**ASSIGNMENT**
For each line of the data below that holds "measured", copy the line.

**TASK MATERIAL**
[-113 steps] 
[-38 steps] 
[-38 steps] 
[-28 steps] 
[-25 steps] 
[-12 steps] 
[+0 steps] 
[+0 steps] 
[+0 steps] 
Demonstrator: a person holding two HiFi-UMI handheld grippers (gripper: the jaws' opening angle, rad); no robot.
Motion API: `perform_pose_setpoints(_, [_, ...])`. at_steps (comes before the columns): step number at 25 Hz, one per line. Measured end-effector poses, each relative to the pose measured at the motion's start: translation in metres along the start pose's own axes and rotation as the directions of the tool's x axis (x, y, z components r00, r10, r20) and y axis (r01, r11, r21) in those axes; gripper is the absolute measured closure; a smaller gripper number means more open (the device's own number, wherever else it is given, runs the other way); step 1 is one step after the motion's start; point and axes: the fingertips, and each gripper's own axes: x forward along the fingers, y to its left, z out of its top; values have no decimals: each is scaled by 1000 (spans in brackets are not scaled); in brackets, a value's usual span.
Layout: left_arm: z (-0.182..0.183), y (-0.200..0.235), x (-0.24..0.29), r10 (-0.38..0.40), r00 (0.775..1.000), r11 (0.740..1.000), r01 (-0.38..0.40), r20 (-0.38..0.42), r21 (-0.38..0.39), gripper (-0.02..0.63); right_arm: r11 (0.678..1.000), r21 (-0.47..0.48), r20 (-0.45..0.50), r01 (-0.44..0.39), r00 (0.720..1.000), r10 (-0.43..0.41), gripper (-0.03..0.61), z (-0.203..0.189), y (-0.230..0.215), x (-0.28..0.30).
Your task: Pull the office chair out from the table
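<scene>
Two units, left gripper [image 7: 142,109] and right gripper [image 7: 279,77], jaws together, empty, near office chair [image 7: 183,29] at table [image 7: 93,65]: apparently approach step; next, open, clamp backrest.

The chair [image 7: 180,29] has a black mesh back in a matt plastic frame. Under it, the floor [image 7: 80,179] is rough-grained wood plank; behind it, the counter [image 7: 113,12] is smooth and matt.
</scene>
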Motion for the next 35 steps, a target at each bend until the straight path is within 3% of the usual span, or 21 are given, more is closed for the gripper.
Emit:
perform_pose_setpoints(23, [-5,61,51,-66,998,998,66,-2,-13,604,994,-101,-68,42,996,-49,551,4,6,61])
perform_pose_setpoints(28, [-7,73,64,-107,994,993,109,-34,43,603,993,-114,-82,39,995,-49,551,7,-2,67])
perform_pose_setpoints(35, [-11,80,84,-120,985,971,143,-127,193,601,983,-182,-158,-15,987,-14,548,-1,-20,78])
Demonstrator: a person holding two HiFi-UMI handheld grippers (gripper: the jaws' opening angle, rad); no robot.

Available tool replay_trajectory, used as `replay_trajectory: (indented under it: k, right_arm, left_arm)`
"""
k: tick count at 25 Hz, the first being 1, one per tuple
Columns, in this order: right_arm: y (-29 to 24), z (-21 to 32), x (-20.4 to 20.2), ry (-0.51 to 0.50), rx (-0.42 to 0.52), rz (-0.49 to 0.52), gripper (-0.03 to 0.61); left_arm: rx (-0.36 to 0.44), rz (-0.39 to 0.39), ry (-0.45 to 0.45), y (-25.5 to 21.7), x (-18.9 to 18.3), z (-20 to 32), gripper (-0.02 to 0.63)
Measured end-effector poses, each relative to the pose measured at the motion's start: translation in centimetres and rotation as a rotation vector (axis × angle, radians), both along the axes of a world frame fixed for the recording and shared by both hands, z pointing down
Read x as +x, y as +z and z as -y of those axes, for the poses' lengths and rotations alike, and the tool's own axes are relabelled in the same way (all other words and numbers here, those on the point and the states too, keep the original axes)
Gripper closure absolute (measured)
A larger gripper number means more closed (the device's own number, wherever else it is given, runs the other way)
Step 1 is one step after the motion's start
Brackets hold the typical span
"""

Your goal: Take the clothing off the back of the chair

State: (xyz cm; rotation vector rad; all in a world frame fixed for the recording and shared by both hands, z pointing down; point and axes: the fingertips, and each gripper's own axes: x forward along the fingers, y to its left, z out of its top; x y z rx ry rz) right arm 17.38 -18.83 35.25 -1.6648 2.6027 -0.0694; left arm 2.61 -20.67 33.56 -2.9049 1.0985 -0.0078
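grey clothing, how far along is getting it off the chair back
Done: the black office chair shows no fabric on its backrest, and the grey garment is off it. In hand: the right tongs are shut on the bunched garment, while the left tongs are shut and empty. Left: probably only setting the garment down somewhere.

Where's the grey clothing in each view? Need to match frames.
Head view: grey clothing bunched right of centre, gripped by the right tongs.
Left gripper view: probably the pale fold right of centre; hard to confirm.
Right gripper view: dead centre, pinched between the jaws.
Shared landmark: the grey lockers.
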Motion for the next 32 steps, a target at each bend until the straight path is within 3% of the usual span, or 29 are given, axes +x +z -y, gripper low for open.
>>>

**ANSWER SPACE**
Motion API: `perform_pose_setpoints(_, [_, ...])`. at_steps (comes before the columns): step number at 25 Hz, one per line. Measured end-effector poses, each relative to the pose measured at the motion's start: translation in metres along the start pose's own axes and rotation as the directions of the tool's x axis (x, y, z components r00, r10, r20) and y axis (r01, r11, r21) in those axes; gripper is the absolute measured closure; a smaller gripper number means more open (the device's own number, wherever else it is given, runs the other way); step 1 is one step after the motion's start; point and axes: the fingertips, and each gripper's own axes: x forward along the fingers, y to its left, z out of its top; values have no decimals: each is scaled by 1000 (spans in brackets are not scaled); in brackets, a value's usual span.
Measured end-effector poses, each relative to the pose measured at the motion's start: translation in centimetres and rotation as a rotation vector (axis × angle, radians), both along the axes of a world frame fixed for the recording and shared by both hands, z pointing down
Gripper closure absolute (measured)

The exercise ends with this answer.